What the exercise asks:
Leaving the pictures aside, repeat every line below exactly.

○ ○ ○ ○ ○ ○ ○

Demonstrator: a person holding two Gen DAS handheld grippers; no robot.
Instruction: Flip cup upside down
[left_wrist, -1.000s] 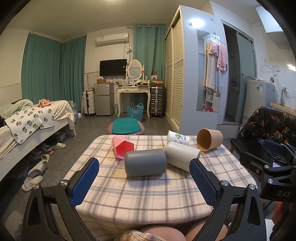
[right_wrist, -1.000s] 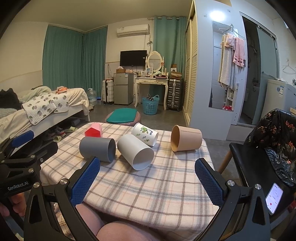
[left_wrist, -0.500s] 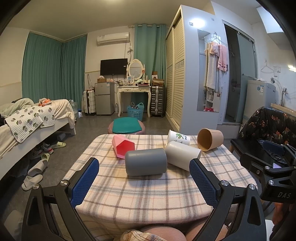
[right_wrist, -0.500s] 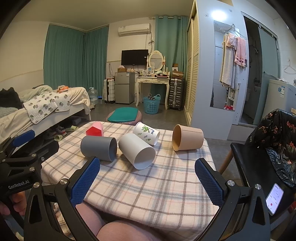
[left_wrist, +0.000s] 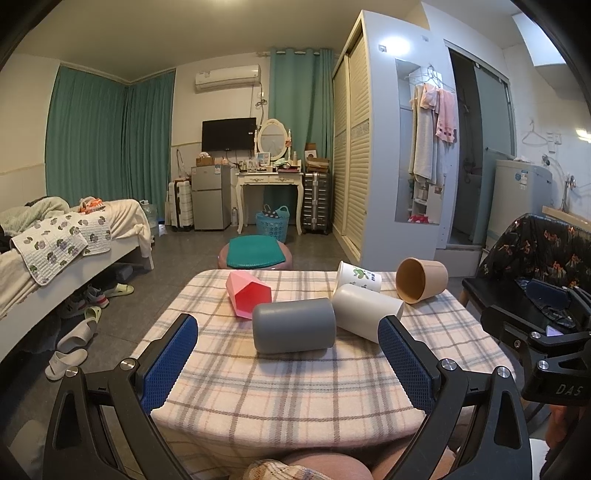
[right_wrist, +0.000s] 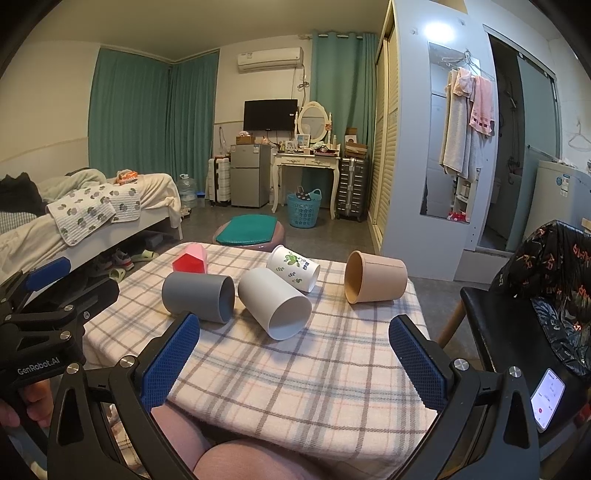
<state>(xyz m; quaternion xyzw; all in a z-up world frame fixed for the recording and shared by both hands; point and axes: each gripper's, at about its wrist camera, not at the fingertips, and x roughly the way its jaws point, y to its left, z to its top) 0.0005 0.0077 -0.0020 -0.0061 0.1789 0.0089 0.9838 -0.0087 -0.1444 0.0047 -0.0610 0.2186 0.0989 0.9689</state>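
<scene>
Five cups lay on their sides on the table (left_wrist: 295, 387), which was covered with a pale checked cloth. Nearest the person was a plain grey cylindrical cup (left_wrist: 294, 325), its closed base toward the left wrist camera and its open mouth toward the right wrist camera (right_wrist: 199, 297). Touching it on the right lay a plain white cylindrical cup (left_wrist: 365, 315), mouth facing the right wrist view (right_wrist: 275, 308). Behind the grey one sat a pink faceted cup with a red interior (left_wrist: 247, 295), and behind the white one a white cup printed with green leaves (left_wrist: 358, 280). Further right, apart from the others, lay a tan tapered cup (left_wrist: 421, 278), its opening turned leftward. The left tool (left_wrist: 288, 354) hovered over the near edge of the table with its blue-padded fingers spread wide, holding nothing; the grey cup lay just ahead of the gap. The right tool (right_wrist: 293, 354) was likewise wide open and empty, the white cup lying just beyond its fingers.
</scene>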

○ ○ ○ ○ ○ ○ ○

Your solution:
Demonstrator: a person holding two Gen DAS handheld grippers; no robot.
Instruction: Flip cup upside down
[left_wrist, -1.000s] 
[right_wrist, -1.000s] 
[left_wrist, -0.500s] 
[right_wrist, -0.500s] 
[left_wrist, +0.000s] 
[right_wrist, +0.000s] 
<state>(xyz m; quaternion xyzw; all in a z-up world frame fixed for the recording and shared by both hands; point and axes: each gripper's, at about its wrist camera, not at the fingertips, and x roughly the way its jaws point, y to its left, z to its top) 0.0005 0.0077 -0.0020 -0.0061 0.1789 0.0089 0.9838 -0.0087 -0.1444 0.0047 -0.0610 0.2186 0.0989 0.9689</state>
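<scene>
Five cups lay on their sides on the table (left_wrist: 295, 387), which was covered with a pale checked cloth. Nearest the person was a plain grey cylindrical cup (left_wrist: 294, 325), its closed base toward the left wrist camera and its open mouth toward the right wrist camera (right_wrist: 199, 297). Touching it on the right lay a plain white cylindrical cup (left_wrist: 365, 315), mouth facing the right wrist view (right_wrist: 275, 308). Behind the grey one sat a pink faceted cup with a red interior (left_wrist: 247, 295), and behind the white one a white cup printed with green leaves (left_wrist: 358, 280). Further right, apart from the others, lay a tan tapered cup (left_wrist: 421, 278), its opening turned leftward. The left tool (left_wrist: 288, 354) hovered over the near edge of the table with its blue-padded fingers spread wide, holding nothing; the grey cup lay just ahead of the gap. The right tool (right_wrist: 293, 354) was likewise wide open and empty, the white cup lying just beyond its fingers.
</scene>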

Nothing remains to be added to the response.